Los rusos está nerviosos por el éxito de Guaidó

Ludmila Vinogradoff
Corresponsal internacional

Los venezolanos han comenzado a protestar la injerencia rusa ante la sede de la legación diplomática al igual que lo hacían los activistas chavistas en la Embajada de los Estados Unidos antes de cerrarla hace dos años.


Incluso los famosos grafitis de “Yanky go home” de la propaganda izquierdista, que se veían en los muros de Caracas en los años 70, han sido sustituidos por los “Rusos go home” cuya traducción fonética sería “Rusky na dom”.


También se ven volar en los cielos de Caracas los papagallos o cometas con la mala imagen de los rusos.


Rusia go home (imagen)


Los manifestantes expresaban su descontento con la intervención extranjera. Pedían a gritos que el “imperio ruso”, el “imperio cubano” y el “imperio chino” se fueran del país caribeño. Esto ocurrió este viernes 7 de febrero.


La sorpresiva presencia del canciller ruso Serguei Lavrov disparó la protesta de los caraqueños. Un grupo de dirigentes vecinales y estudiantiles decidieron protestar la injerencia de fuerzas militares rusas en Venezuela consignando una carta en su sede diplomática.


Entre la embajada rusa y la estadounidense, situadas en la exclusiva urbanización de Las Mercedes, solo la separan unos dos kilómetros, sin embargo, su distancia política y diferencia cultural e ideológica se miden como dos polos opuestos y antagónicos que tienen pocas cosas en común.

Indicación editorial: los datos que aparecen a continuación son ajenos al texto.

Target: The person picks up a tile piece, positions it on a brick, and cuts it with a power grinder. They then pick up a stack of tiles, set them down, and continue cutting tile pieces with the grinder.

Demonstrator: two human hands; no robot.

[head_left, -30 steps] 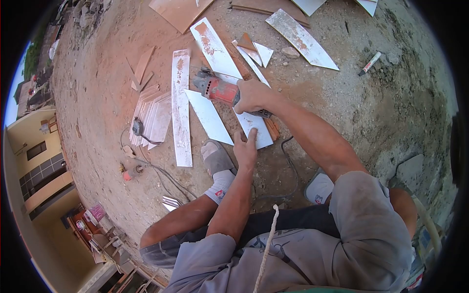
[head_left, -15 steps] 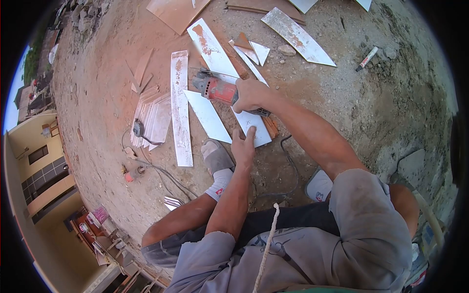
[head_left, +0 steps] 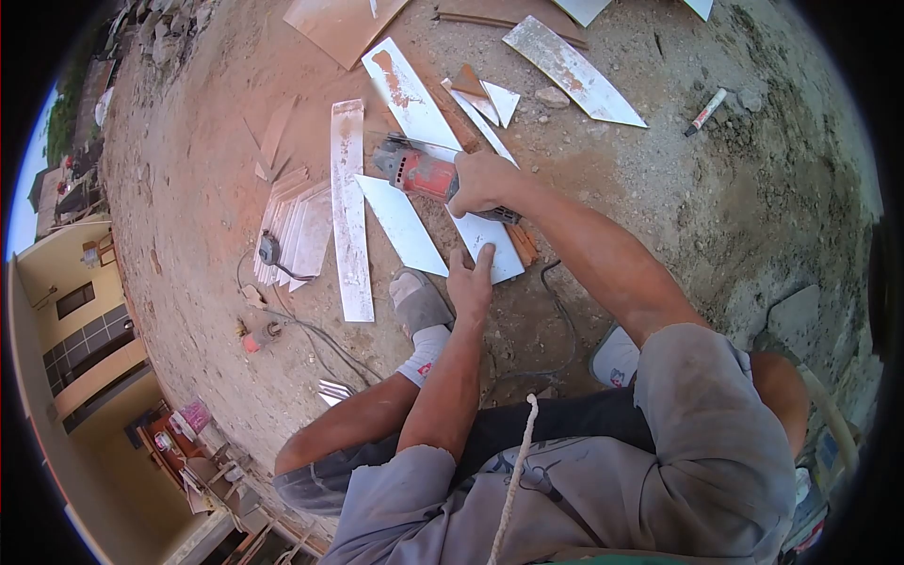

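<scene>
A red and black angle grinder [head_left: 426, 176] is in my right hand [head_left: 482, 184], whose fingers wrap round its body. Its dusty head points left, over a long white tile strip. My left hand [head_left: 470, 282] grips the near end of the white tile [head_left: 493, 247], thumb on its upper face and fingers at its left edge. Brown pieces lie under that tile's right side. Left of it rests another white tile strip [head_left: 405, 226] with a slanted end. The grinder's disc cannot be made out clearly.
A long dusty strip [head_left: 352, 217] and a fanned stack of tiles [head_left: 299, 221] lie to the left. Black cable [head_left: 568, 320] runs near my feet. A second red tool [head_left: 259, 336] sits at lower left. A marker-like tube [head_left: 706, 112] lies at upper right.
Almost nothing differs. The grinder and both hands hold nearly the same place, and the view has shifted very slightly.
</scene>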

Las protestas contra el diplomático ruso han llovido en las redes sociales y en las calles. En twitter le reprochan que “el representante del jefe de un país que expolia nuestras riquezas e interviene en asuntos públicos al igual que el embajador cubano... Lavrov se sienta en la “mesa de diálogo” (mesita) y dice: “es el único formato de negociaciones entre el gobierno y la oposición”.


Lavrov critica a los Estados Unidos y se olvida que hace lo mismo o peor: “crisis en Venezuela debe ser solucionada con “medidas políticas y diplomáticas”. En Venezuela la negociación fracasó por culpa de “los caprichos de Guaidó”. “Son inaceptables las sanciones de EEUU”, son apenas algunas frases de su injerencia.


Es que el impacto de la exitosa gira internacional de Juan Guaidó, el presidente interino de Venezuela, ha levantado ronchas, nervios y mucha preocupación en Moscú. Su encuentro con la plana mayor del gobierno de Donald Trump en Washington todavía pica y se extiende.


De ahí la repentina visita de Lavrov a Caracas para reforzar su apoyo a Maduro y mostrar que no está solo. Y para completar y reforzar ese respaldo, José Luis Rodríguez Zapatero también se presenta sorpresivamente en Miraflores en el combo chavista.


Los altos cargos chavistas del régimen no le perdonan a Guaidó que haya sido reconocido y respaldado por los principales jefes de Estado del mundo. Y entonces lo amenazan con machete en mano cuando regrese a Caracas como lo hizo el ex diputado Pedro Carreño, también conocido como “Pedro Carroña”.


Al mejor estilo del panameño Noriega, el vulgar “Carroña” alzando el machete exclama: "Si quiere que nos manden a Guaidó para acá y que se presente aquí, y le diga a los militares que es el comandante en jefe: con esta peinilla le queman ese cul... para que aprenda a respetar".


Amenazar, reprimir y torturar es la manera violenta de gobernar de Maduro y sus aliados.